> [PROBLEM DESCRIPTION]
Look over the entries below. Report how many lines hold the word "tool", and only that.

> [EXTRACTED ENTRIES]
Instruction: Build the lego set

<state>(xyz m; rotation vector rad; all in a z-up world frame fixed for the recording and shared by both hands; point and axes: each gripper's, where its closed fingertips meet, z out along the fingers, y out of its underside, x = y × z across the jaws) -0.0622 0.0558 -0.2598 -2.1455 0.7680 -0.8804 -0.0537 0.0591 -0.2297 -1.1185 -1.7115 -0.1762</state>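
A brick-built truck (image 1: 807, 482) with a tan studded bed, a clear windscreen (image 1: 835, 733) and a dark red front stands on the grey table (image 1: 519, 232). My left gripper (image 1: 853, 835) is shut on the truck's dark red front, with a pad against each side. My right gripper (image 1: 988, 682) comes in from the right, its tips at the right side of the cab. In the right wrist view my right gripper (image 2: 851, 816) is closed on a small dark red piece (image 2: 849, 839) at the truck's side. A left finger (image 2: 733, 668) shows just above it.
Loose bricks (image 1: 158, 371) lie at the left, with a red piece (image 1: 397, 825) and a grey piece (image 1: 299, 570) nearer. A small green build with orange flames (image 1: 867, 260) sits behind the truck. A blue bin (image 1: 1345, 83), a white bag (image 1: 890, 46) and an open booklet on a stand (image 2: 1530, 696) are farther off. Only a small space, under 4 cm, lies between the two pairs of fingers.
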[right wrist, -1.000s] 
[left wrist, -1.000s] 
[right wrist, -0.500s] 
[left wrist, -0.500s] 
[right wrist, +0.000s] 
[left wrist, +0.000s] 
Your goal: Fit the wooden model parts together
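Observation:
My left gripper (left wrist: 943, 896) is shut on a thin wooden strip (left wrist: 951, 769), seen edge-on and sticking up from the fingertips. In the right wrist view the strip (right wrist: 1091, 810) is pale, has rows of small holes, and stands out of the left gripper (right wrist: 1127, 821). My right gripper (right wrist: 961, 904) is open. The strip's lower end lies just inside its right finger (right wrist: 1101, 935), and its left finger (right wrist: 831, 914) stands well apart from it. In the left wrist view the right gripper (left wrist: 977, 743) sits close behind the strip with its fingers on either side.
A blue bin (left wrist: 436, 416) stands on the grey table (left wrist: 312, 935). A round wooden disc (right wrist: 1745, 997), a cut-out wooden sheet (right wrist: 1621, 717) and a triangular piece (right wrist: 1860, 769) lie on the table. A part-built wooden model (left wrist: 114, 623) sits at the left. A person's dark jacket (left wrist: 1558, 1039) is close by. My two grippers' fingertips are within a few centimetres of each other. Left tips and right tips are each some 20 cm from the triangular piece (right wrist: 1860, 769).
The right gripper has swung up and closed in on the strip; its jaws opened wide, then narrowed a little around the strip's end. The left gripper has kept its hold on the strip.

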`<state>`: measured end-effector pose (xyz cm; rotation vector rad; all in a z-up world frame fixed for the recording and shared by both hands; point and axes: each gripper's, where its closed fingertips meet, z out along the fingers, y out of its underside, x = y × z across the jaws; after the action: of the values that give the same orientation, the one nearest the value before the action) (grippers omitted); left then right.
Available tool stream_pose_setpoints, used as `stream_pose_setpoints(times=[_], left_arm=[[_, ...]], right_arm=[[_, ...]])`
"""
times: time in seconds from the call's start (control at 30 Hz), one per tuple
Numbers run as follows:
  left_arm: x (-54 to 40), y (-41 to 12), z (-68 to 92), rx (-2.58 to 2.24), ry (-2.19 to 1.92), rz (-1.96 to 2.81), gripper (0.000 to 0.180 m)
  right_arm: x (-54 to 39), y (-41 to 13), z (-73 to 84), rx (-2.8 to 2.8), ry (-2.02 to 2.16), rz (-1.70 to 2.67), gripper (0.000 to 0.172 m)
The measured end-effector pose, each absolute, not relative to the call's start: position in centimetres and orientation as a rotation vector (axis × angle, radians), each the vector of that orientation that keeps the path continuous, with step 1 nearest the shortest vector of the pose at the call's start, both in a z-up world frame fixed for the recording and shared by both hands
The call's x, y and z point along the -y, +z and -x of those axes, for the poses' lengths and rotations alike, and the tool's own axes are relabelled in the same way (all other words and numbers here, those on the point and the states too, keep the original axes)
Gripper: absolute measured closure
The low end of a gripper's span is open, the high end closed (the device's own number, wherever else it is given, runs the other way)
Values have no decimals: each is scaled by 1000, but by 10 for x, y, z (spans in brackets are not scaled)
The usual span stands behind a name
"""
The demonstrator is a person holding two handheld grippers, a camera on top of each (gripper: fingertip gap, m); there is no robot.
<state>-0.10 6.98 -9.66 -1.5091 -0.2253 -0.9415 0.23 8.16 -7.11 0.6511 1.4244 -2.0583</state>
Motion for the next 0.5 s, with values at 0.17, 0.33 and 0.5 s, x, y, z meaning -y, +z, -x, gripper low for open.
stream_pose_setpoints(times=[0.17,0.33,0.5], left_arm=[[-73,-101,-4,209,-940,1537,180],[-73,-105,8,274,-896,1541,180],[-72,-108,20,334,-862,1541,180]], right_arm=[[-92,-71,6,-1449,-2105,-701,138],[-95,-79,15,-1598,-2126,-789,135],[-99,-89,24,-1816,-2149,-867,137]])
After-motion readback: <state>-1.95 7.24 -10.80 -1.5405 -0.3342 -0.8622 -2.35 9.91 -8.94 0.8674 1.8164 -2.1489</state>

> [FINISHED EXERCISE]
2